Assignment: Exactly reproduce all the records, keeping pictures out of the copy.

[Stored records]
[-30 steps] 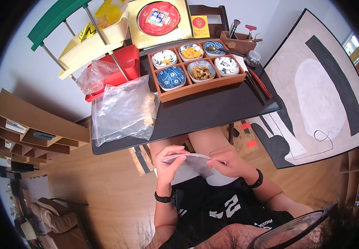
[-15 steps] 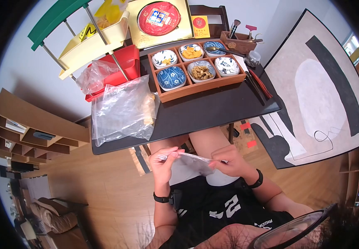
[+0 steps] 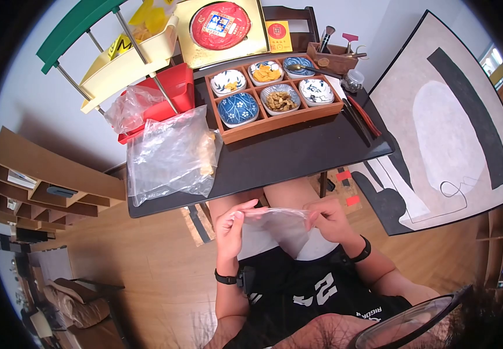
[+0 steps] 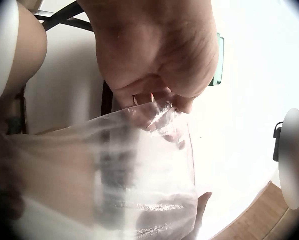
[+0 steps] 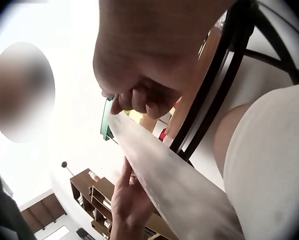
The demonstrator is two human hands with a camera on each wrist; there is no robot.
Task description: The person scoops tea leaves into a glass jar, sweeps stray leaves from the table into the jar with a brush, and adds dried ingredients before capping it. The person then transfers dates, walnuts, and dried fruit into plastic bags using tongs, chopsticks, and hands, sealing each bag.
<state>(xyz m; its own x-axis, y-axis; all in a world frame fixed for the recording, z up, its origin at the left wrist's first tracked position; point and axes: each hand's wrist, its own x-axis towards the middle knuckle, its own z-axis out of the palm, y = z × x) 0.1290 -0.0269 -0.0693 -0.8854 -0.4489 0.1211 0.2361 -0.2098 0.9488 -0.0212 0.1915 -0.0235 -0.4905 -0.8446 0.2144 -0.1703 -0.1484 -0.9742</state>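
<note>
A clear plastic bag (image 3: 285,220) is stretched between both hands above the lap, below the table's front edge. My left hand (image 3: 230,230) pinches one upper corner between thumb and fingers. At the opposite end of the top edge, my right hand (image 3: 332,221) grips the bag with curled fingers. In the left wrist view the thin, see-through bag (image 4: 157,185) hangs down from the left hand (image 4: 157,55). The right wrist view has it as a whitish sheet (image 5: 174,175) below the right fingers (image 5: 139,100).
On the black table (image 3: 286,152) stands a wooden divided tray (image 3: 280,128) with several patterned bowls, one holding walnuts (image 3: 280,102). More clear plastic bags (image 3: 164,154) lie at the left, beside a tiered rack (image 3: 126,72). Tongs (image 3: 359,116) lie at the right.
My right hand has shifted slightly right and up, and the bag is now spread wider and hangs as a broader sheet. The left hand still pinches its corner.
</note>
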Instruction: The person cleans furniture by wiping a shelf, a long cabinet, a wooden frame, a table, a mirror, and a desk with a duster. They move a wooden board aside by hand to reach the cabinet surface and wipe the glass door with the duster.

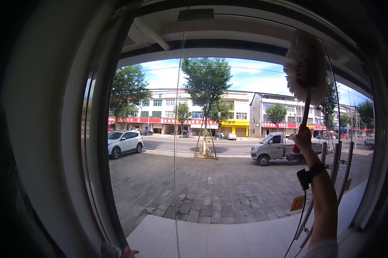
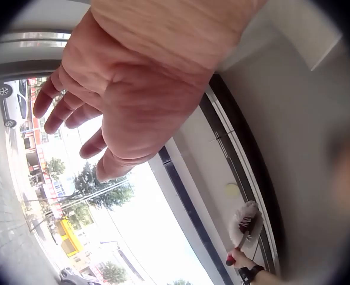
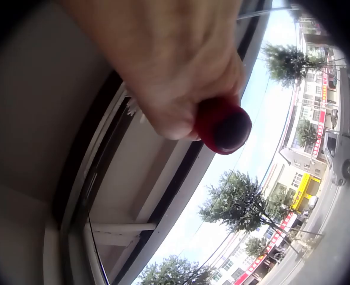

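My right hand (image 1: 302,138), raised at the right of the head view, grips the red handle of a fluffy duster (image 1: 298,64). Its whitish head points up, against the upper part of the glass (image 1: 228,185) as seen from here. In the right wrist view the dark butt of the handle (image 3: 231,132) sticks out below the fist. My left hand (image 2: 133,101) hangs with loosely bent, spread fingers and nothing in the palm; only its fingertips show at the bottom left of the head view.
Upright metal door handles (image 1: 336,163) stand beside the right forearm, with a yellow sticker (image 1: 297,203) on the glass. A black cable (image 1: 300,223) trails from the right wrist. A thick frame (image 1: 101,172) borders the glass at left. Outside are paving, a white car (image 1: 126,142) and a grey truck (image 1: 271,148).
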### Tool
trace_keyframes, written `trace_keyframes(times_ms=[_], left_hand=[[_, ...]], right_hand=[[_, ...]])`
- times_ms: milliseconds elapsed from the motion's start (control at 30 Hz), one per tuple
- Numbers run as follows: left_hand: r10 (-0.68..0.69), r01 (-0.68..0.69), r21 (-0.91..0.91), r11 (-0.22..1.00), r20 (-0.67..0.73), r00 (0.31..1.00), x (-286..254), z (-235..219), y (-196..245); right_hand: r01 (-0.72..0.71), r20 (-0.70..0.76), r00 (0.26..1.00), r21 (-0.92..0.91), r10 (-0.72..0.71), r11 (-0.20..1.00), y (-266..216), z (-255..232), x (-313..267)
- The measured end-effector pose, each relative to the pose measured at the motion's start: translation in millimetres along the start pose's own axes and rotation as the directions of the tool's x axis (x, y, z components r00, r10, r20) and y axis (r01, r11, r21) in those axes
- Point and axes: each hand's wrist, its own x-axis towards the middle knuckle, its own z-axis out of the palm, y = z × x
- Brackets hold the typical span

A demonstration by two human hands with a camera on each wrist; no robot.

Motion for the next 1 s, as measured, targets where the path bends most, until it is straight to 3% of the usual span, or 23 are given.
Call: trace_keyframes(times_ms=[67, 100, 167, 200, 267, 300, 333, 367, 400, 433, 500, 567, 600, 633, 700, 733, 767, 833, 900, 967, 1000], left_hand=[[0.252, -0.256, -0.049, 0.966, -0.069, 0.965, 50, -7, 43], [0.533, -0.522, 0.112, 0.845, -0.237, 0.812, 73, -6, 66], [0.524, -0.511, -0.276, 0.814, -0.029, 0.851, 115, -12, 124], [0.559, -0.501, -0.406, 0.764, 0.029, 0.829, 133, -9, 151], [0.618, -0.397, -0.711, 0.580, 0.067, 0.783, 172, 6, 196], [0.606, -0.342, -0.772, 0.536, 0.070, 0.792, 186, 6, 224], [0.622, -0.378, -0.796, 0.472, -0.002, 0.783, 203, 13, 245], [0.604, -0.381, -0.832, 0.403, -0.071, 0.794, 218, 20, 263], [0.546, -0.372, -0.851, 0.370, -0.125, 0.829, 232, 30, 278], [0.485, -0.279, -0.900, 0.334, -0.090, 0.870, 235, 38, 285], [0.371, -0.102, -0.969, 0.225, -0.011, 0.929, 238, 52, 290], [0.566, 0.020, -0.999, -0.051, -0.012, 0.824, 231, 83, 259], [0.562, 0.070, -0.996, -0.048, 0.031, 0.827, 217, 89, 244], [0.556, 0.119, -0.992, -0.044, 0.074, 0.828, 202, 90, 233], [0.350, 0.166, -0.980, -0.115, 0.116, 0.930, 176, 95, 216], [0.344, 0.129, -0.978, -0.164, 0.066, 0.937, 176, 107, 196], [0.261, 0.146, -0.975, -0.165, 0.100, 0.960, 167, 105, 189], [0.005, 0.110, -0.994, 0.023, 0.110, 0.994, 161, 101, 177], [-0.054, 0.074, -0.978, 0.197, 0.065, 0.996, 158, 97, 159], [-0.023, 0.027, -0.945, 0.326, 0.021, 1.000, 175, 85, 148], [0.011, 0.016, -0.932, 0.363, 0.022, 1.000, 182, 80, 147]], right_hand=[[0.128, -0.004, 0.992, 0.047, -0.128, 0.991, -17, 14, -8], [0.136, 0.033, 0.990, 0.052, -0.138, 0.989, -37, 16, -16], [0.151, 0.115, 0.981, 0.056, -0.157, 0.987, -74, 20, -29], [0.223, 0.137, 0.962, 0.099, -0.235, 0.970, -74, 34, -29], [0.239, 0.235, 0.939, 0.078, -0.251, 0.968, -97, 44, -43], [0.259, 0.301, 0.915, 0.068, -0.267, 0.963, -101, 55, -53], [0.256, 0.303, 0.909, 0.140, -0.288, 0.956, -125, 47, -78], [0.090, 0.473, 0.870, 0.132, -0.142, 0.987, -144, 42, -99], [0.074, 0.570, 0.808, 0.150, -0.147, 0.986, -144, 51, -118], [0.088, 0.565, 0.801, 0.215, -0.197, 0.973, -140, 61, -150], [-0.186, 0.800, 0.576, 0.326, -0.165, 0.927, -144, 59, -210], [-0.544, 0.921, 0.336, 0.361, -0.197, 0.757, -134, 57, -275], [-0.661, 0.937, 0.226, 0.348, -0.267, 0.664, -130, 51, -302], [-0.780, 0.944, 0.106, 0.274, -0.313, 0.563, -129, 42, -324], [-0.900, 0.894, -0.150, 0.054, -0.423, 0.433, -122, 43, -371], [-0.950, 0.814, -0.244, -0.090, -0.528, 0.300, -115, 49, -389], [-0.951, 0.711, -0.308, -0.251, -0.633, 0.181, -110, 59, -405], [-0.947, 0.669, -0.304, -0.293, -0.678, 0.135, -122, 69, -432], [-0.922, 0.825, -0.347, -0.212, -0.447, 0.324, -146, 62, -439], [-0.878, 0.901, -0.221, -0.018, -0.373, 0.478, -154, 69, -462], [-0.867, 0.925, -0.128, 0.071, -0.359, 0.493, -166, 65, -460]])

Solution:
[-30 steps] 
[-15 steps] 
[+0 steps] 
[+0 steps] 
[+0 steps] 
The demonstrator is two human hands with a camera on each wrist; there is no robot.
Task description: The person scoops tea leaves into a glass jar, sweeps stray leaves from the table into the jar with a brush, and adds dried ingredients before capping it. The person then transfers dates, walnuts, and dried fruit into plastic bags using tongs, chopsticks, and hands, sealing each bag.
<state>(xyz m; its own x-axis, y-axis; all in a world frame fixed for the recording, z up, its origin at the left wrist's first tracked position; point and axes: each hand's wrist, its own x-axis towards the middle knuckle, its own z-axis out of the palm, y = z × x) 0.1290 -0.0269 -0.0693 -0.8854 -0.4489 0.1211 0.2361 -0.2098 0.9488 -0.0212 0.1915 -0.0235 -0.4905 -0.8446 0.2144 -0.1703 -0.1484 -0.9742</state>
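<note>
A clear plastic bag (image 3: 285,220) is stretched between both hands above the lap, below the table's front edge. My left hand (image 3: 230,230) pinches one upper corner between thumb and fingers. At the opposite end of the top edge, my right hand (image 3: 332,221) grips the bag with curled fingers. In the left wrist view the thin, see-through bag (image 4: 157,185) hangs down from the left hand (image 4: 157,55). The right wrist view has it as a whitish sheet (image 5: 174,175) below the right fingers (image 5: 139,100).
On the black table (image 3: 286,152) stands a wooden divided tray (image 3: 280,128) with several patterned bowls, one holding walnuts (image 3: 280,102). More clear plastic bags (image 3: 164,154) lie at the left, beside a tiered rack (image 3: 126,72). Tongs (image 3: 359,116) lie at the right.
My right hand has shifted slightly right and up, and the bag is now spread wider and hangs as a broader sheet. The left hand still pinches its corner.
</note>
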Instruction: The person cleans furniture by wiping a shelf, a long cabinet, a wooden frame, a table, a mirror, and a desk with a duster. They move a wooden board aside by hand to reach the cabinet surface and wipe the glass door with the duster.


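My right hand (image 1: 302,138), raised at the right of the head view, grips the red handle of a fluffy duster (image 1: 298,64). Its whitish head points up, against the upper part of the glass (image 1: 228,185) as seen from here. In the right wrist view the dark butt of the handle (image 3: 231,132) sticks out below the fist. My left hand (image 2: 133,101) hangs with loosely bent, spread fingers and nothing in the palm; only its fingertips show at the bottom left of the head view.
Upright metal door handles (image 1: 336,163) stand beside the right forearm, with a yellow sticker (image 1: 297,203) on the glass. A black cable (image 1: 300,223) trails from the right wrist. A thick frame (image 1: 101,172) borders the glass at left. Outside are paving, a white car (image 1: 126,142) and a grey truck (image 1: 271,148).
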### Tool
trace_keyframes, written `trace_keyframes(times_ms=[_], left_hand=[[_, ...]], right_hand=[[_, ...]])`
- times_ms: milliseconds elapsed from the motion's start (control at 30 Hz), one per tuple
- Numbers run as follows: left_hand: r10 (-0.68..0.69), r01 (-0.68..0.69), r21 (-0.91..0.91), r11 (-0.22..1.00), r20 (-0.67..0.73), r00 (0.31..1.00), x (-286..254), z (-235..219), y (-196..245); right_hand: r01 (-0.72..0.71), r20 (-0.70..0.76), r00 (0.26..1.00), r21 (-0.92..0.91), r10 (-0.72..0.71), r11 (-0.20..1.00), y (-266..216), z (-255..232), x (-313..267)
- The measured end-effector pose, each relative to the pose measured at the motion's start: translation in millimetres along the start pose's own axes and rotation as the directions of the tool's x axis (x, y, z components r00, r10, r20) and y axis (r01, r11, r21) in those axes
- Point and axes: each hand's wrist, its own x-axis towards the middle knuckle, its own z-axis out of the palm, y = z × x
- Brackets hold the typical span

A demonstration by two human hands with a camera on each wrist; no robot.

Motion for the next 1 s, as measured, targets where the path bends most, until it is straight to 3% of the usual span, or 23 are given.
Call: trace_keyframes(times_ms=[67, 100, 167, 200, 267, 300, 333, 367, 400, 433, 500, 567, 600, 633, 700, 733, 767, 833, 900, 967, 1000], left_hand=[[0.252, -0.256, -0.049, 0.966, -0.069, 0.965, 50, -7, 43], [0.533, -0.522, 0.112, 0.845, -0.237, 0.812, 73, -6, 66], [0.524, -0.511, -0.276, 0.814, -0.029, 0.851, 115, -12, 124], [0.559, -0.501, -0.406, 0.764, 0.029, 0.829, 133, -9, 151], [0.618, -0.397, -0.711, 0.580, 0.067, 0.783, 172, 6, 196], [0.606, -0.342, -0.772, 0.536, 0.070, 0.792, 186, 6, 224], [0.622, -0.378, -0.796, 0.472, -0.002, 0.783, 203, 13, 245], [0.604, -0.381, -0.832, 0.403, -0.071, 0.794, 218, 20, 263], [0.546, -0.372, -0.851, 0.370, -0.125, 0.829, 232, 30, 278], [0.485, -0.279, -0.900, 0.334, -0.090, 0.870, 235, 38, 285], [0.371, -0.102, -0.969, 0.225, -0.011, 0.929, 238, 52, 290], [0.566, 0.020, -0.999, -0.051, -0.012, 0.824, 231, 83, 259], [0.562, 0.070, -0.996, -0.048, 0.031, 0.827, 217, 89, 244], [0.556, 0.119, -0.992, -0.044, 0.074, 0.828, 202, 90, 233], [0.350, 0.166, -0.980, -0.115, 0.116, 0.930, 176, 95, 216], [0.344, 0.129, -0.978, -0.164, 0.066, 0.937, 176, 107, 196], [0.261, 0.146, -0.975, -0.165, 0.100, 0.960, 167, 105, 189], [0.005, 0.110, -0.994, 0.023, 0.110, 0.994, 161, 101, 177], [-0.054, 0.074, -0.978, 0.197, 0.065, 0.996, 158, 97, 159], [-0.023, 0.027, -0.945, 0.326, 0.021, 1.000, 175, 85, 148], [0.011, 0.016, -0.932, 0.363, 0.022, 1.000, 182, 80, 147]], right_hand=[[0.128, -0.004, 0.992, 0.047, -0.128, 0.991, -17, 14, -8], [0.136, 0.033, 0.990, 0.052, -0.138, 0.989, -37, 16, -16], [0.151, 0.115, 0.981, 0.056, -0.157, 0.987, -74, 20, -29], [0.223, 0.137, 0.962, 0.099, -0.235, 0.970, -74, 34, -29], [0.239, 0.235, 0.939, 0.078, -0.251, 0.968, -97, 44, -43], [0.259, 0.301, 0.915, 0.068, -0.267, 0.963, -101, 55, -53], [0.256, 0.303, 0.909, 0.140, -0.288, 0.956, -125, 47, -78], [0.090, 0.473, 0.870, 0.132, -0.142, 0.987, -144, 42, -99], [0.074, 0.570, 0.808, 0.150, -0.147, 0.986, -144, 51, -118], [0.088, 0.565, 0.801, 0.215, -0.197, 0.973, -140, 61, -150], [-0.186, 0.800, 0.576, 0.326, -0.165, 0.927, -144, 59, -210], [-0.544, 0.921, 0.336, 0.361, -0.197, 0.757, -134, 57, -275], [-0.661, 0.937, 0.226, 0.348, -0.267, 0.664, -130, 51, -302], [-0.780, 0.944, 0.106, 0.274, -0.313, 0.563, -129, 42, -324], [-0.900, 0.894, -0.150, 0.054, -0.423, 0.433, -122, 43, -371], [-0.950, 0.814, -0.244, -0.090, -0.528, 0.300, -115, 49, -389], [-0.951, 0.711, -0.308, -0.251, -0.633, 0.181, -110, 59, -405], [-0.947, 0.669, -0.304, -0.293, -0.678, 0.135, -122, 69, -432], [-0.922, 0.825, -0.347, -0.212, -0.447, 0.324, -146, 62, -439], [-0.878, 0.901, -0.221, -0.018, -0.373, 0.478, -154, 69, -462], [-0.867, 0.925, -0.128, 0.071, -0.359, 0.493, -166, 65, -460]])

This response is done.